Wang Lujia, Hawkins-Daarud Andrea, Swanson Kristin R, Hu Leland S, Li Jing
H. Milton Stewart School of Industrial and Systems Engineering, Georgia Institute of Technology, Atlanta, GA 30332 USA.
Mathematical Neuro-Oncology Lab in the Department of Neurosurgery at Mayo Clinic Arizona, Phoenix, AZ 85054 USA.
IEEE Trans Autom Sci Eng. 2022 Jul;19(3):2203-2215. doi: 10.1109/tase.2021.3076117. Epub 2021 May 13.

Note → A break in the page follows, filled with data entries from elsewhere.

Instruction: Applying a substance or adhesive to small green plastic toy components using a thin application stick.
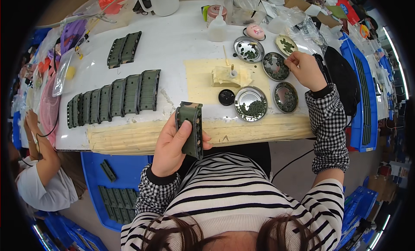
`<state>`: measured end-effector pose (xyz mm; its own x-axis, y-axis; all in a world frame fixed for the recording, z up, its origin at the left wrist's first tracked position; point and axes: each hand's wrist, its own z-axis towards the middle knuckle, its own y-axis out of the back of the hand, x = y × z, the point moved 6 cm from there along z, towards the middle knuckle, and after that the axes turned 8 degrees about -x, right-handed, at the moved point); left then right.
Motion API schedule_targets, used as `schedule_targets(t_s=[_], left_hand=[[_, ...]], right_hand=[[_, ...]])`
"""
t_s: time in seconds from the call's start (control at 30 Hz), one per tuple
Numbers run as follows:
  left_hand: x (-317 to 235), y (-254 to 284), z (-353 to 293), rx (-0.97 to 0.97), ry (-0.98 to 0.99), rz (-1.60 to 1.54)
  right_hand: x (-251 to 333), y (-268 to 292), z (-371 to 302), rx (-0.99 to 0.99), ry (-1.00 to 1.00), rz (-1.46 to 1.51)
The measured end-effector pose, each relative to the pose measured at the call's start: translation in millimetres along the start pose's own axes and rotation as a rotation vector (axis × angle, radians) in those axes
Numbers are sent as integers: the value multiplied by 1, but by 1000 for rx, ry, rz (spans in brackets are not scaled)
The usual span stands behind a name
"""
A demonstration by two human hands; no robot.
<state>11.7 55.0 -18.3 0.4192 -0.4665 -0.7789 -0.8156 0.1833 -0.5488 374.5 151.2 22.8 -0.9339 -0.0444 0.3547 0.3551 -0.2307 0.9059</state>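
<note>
In our left hand (169,149) we grip a curved green-and-tan camouflage panel with dark ribbed edges (190,138), upright just in front of our striped top, thumb pressed on its face and fingers wrapped behind. Our right hand (308,70) reaches over a round metal dish of dark green bits (264,60), thumb and forefinger drawn close together at its right rim; we cannot tell whether they pinch a piece.

Around that dish we see a pale yellow dish of green pieces (280,41) above, a shiny metal dish with a few dark pieces (242,44) to the upper left, a second metal dish (283,88) below and a wider silver dish of small green bits (250,94) to the lower left. A small black round cup (226,97) sits just beside the silver one. Near them, a block wrapped in cream tape (225,78) stands on the white surface (173,56).

Farther left we have a row of green ribbed panels (114,97), with a smaller group of similar panels (124,50) beyond. A blue plastic tray (92,175) holding green parts lies below the surface, at our left.
</note>
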Motion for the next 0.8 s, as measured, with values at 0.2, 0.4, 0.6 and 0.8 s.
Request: schedule_targets(t_s=[0.2, 0.4, 0.6, 0.8], left_hand=[[1, 4, -2, -21, 1, -16], [1, 4, -1, -12, 8, -10], [2, 4, -1, -21, 3, -28], [0, 3, -2, -5, 5, -32]], right_hand=[[13, 10, 5, 24, -6, 114], [27, 21, 4, -26, 34, 25], [28, 13, 3, -6, 49, 21], [30, 3, -1, 1, 62, 66]])
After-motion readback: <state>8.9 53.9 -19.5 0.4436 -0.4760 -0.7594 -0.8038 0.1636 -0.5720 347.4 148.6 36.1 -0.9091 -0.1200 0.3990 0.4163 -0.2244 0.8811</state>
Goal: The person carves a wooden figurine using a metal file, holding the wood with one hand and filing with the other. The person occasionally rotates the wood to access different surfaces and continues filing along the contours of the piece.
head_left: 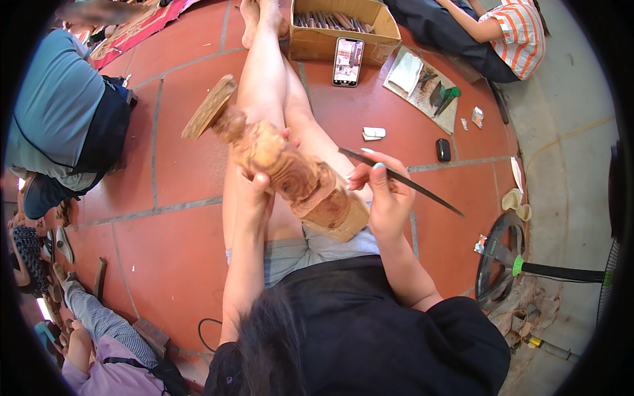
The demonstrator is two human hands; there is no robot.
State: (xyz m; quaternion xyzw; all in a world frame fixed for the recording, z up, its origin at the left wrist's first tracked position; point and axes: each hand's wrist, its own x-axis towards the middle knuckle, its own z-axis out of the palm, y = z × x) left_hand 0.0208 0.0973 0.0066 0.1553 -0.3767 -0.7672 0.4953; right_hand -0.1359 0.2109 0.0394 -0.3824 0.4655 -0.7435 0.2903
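Note:
A carved wooden figure [287, 168] with swirling grain lies at a slant above my lap, its flat squared base at the upper left and its blockier end near my shorts. My left hand [256, 191] is wrapped round its middle, the thumb on the near side and fingertips showing at the far side. In my right hand [391, 201] is a slim, dark, tapered file [429, 193], pinched between thumb and fingers. The file's left end is above the figure's right side; whether it touches the wood I cannot tell.
Beyond my outstretched legs stands a cardboard box [317, 45] of tools, a phone [348, 63] propped against it. A mat [436, 109] with green-handled tools, a black case [443, 150] and a fan base [500, 257] lie to the right. Other people sit left and far right.

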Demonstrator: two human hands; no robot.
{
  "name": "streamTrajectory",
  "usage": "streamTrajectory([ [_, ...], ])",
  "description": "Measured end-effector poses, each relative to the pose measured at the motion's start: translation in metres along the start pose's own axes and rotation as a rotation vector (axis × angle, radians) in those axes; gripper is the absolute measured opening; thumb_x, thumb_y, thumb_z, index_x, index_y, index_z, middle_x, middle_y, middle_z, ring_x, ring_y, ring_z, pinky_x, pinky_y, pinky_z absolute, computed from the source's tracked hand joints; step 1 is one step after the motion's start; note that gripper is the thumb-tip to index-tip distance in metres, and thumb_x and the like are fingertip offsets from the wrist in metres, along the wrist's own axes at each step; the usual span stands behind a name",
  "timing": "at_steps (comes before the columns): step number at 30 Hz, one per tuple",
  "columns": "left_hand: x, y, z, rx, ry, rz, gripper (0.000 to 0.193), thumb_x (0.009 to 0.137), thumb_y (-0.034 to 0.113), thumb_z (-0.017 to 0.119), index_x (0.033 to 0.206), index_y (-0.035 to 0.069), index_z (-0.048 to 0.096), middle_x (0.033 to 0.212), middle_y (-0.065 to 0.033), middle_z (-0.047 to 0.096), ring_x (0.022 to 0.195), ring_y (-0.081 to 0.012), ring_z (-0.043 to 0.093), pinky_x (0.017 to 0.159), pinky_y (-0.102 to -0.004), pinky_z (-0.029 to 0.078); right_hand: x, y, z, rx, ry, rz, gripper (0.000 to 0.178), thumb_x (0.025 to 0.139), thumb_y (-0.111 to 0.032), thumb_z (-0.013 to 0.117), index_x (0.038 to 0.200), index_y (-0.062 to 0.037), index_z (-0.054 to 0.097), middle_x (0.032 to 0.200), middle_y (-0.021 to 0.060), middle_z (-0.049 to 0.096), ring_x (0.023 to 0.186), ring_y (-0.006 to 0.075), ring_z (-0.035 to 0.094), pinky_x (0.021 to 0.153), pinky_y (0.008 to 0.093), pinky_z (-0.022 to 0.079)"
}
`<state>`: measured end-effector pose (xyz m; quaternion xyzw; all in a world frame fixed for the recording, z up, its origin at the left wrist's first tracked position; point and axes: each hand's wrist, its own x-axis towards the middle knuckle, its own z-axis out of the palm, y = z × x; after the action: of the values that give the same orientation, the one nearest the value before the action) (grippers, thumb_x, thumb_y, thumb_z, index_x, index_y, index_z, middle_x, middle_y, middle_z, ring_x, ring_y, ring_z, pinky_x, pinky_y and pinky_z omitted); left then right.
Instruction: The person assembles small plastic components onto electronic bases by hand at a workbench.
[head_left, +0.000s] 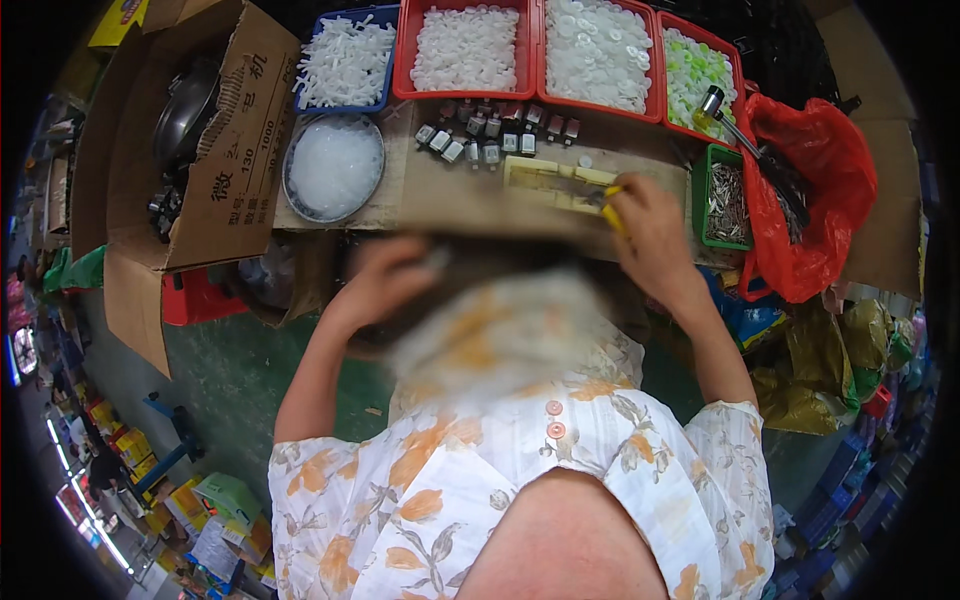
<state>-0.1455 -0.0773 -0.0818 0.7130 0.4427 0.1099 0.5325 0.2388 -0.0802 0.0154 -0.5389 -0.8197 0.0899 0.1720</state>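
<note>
My right hand (652, 232) is closed around a bright yellow piece (613, 214), whose kind I cannot make out. Its fingers are beside the right end of a pale yellow plastic frame (530, 178) lying on the cardboard-topped bench (440, 190). My left hand (385, 285) is over the near edge of the bench, smeared by motion. A small greyish spot shows at its fingertips, too blurred to name. Beyond the hands sit several small metal motors (491, 152) with red or white ends. A small white disc (585, 161) is near the frame.
Along the back stand a blue tray (388, 62) and red trays (533, 45) of small plastic parts. At left are a metal dish (374, 195) and an open carton (240, 190). A green tray (701, 210) of metal pins, a hammer (711, 103) and a red bag (800, 265) are at right.
</note>
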Motion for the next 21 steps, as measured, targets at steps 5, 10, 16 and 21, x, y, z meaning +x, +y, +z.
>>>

The automated capability of generating spatial prediction for a variable of interest is desirable in various science and engineering domains. Take Precision Medicine of cancer as an example, in which the goal is to match patients with treatments based on molecular markers identified in each patient's tumor. A substantial challenge, however, is that the molecular markers can vary significantly at different spatial locations of a tumor. If this spatial distribution could be predicted, the precision of cancer treatment could be greatly improved by adapting treatment to the spatial molecular heterogeneity. This is a challenging task because no technology is available to measure the molecular markers at each spatial location within a tumor. Biopsy samples provide direct measurement, but they are scarce/local. Imaging, such as MRI, is global, but it only provides proxy/indirect measurement. Also available are mechanistic models or domain knowledge, which are often approximate or incomplete. This paper proposes a novel machine learning framework to fuse the three sources of data/information to generate spatial prediction, namely the knowledge-infused global-local data fusion (KGL) model. A novel mathematical formulation is proposed and solved with theoretical study. We present a real-data application of predicting the spatial distribution of Tumor Cell Density (TCD)-an important molecular marker for brain cancer. A total of 82 biopsy samples were acquired from 18 patients with glioblastoma, together with 6 MRI contrast images from each patient and biological knowledge encoded by a PDE simulator-based mechanistic model called Proliferation-Invasion (PI). KGL achieved the highest prediction accuracy and minimum prediction uncertainty compared with a variety of competing methods. The result has important implications for providing individualized, spatially-optimized treatment for each patient.
在各种科学和工程领域中,对感兴趣的变量进行空间预测的自动化能力是很有必要的。以癌症精准医学为例,其目标是根据每个患者肿瘤中识别出的分子标记为患者匹配治疗方案。然而,一个重大挑战是,分子标记在肿瘤的不同空间位置可能有显著差异。如果能够预测这种空间分布,那么通过根据空间分子异质性调整治疗方案,癌症治疗的精准度将得到极大提高。这是一项具有挑战性的任务,因为目前没有技术能够测量肿瘤内每个空间位置的分子标记。活检样本提供直接测量,但数量稀少且具有局部性。成像技术,如磁共振成像(MRI),是全局性的,但只能提供替代/间接测量。此外,还有一些机理模型或领域知识,它们往往是近似的或不完整的。本文提出了一种新颖的机器学习框架,将这三种数据/信息源融合起来以生成空间预测,即知识注入全局-局部数据融合(KGL)模型。提出了一种新颖的数学公式,并通过理论研究进行求解。我们展示了一个实际数据应用,即预测肿瘤细胞密度(TCD)的空间分布,TCD是脑癌的一个重要分子标记。从18例胶质母细胞瘤患者身上共采集了82个活检样本,同时还有每个患者的6张MRI对比图像以及由一个基于偏微分方程模拟器的机理模型(称为增殖-侵袭(PI))编码的生物学知识。与各种竞争方法相比,KGL实现了最高的预测准确率和最小的预测不确定性。该结果对于为每个患者提供个性化的、空间优化的治疗具有重要意义。